# Workflow Examples

`NERDA` offers a simple easy-to-use interface for fine-tuning and applying transformer-based models for Named-entity Recognition (='`NERDA` models'). 

`NERDA` can be used in two ways. You can either (1) train your own customized `NERDA` model or (2) download and use one of our precooked `NERDA` models for inference.

## Train Your Own `NERDA` model

We want to fine-tune a transformer for English. 

First, we download an English NER dataset [CoNLL-2003](https://www.clips.uantwerpen.be/conll2003/ner/) with annotated Named Entities, that we will use for training and evaluation of our model.

In [4]:
# don't print warnings for this session
from NERDA.datasets import get_conll_data, download_conll_data
download_conll_data()

ModuleNotFoundError: No module named 'NERDA'


The DaNE dataset looks like this. 

In [3]:
training = get_conll_data('train', 5)
validation = get_conll_data('valid', 5)
# example
sentence = training.get('sentences')[0]
tags = training.get('tags')[0]
print(" ".join(["{}/{}".format(word, tag) for word, tag in zip(sentence, tags)]))

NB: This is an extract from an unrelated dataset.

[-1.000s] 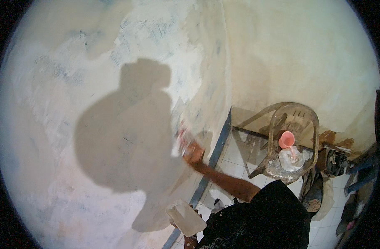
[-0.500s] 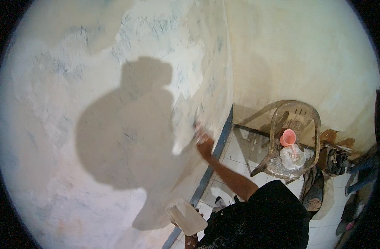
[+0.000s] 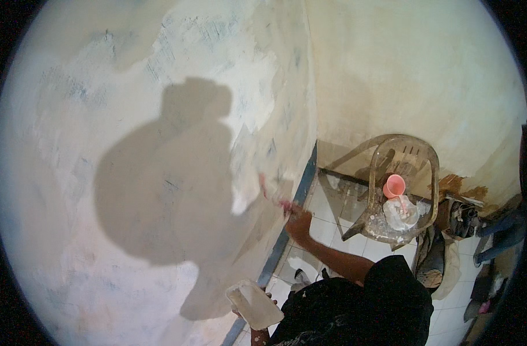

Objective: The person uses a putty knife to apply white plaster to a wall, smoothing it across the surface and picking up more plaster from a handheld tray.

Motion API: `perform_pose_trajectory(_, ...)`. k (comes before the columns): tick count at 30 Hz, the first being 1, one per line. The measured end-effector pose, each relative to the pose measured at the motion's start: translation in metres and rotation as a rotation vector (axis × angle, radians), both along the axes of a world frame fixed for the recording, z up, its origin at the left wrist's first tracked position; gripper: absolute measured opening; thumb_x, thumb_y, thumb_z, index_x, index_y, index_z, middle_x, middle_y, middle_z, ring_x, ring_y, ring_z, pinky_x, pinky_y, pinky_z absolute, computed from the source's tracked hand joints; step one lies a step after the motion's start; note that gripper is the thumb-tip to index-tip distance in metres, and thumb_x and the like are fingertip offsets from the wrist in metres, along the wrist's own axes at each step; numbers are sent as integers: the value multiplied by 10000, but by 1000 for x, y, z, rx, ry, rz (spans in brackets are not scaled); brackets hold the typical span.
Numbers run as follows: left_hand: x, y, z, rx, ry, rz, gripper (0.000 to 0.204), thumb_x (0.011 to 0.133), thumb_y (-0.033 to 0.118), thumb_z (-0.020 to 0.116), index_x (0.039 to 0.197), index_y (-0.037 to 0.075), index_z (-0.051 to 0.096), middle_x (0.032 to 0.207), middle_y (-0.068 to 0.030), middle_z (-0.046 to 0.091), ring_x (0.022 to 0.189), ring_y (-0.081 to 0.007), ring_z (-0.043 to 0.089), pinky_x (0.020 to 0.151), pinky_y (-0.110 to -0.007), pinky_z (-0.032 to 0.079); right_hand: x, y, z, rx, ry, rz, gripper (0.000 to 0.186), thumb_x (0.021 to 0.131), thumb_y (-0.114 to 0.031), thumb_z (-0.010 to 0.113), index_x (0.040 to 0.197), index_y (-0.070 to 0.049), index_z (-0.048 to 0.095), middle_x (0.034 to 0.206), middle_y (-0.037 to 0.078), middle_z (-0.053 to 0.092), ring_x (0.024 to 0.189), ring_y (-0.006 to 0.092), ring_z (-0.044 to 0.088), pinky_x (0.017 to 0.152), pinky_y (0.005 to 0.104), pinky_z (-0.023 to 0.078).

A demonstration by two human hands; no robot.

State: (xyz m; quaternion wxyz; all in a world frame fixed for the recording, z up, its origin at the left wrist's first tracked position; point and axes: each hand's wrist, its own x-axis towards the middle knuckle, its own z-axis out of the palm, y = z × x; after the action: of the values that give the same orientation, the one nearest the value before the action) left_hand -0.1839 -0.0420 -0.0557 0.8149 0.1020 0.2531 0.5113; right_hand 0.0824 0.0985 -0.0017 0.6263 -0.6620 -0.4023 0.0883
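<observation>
My right hand (image 3: pixel 298 222) is stretched out to the pale patched wall (image 3: pixel 159 144) and grips a red-handled scraper (image 3: pixel 270 190), whose blade lies against the wall low down, near the blue skirting strip (image 3: pixel 286 230). My left hand (image 3: pixel 257 323) is near my body at the bottom edge, mostly hidden under a flat whitish putty-covered board (image 3: pixel 253 304) that it holds. My shadow falls dark across the wall to the left.
A plastic chair (image 3: pixel 390 190) smeared with putty stands in the corner on the white tiled floor (image 3: pixel 327 230), with a pink cup (image 3: pixel 393 186) and a clear bag (image 3: pixel 400 212) on its seat. Shoes and dark clutter (image 3: pixel 465 222) lie along the right wall.
My right hand has swept the scraper down and to the right along the wall, toward the skirting. The board in my left hand has stayed put.
</observation>
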Motion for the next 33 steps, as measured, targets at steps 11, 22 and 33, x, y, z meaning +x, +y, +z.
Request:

NameError: name 'get_dane_data' is not defined

If you provide your own dataset, it must have the same structure (dictionary with 'sentences' and 'tags'), except it does not have to follow the IOB tagging scheme - words that are beginning of entities are tagged with 'B-' and words 'inside' entities are tagged with 'I-').

Instantiate a `NERDA` model for finetuning an ELECTRA (English) model. Note, this model configuration only uses 5 sentences for model training to minimize execution time. Also the hyperparameters for the model have chosen in order to minimize execution time. This example only serves to illustrate the functionality i.e. the resulting model will suck.

In [None]:
from NERDA.models import NERDA
model = NERDA(dataset_training = training,
              dataset_validation = validation,
              transformer = 'google/electra-small-discriminator',
              hyperparameters = {'epochs' : 1,
                                 'warmup_steps' : 10,
                                 'train_batch_size': 5,
                                 'learning_rate': 0.0001},)

By default the network architecture (built on top of the transformer) is analogous to the models in [Hvingelby et al. 2020](http://www.lrec-conf.org/proceedings/lrec2020/pdf/2020.lrec-1.565.pdf). 

The model can then be trained by invoking the `train` method.

In [None]:
model.train()

We can then compute the performance on a test set (limited to 5 sentences):

In [None]:
test = get_conll_data('test', 5)
model.evaluate_performance(test)

Unsurprisingly, the model sucks in this case due to the ludicrous specification.

Named Entities in new texts can be predicted with `predict` functions.

In [2]:
text = "Old MacDonald had a farm"
model.predict_text(text)

Needless to say the predicted entities for this particular model are probably nonsensical.

`NERDA` has more handles, that you can use. You can 

1. provide your own data set 
2. choose whatever pretrained transformer you would like to fine-tune
3. provide your own set of hyperparameters and lastly
4. provide your own `torch` network (architecture)

We have trained a number of more reasonable model configurations, that you can use out-of-the-box. See the chapter below.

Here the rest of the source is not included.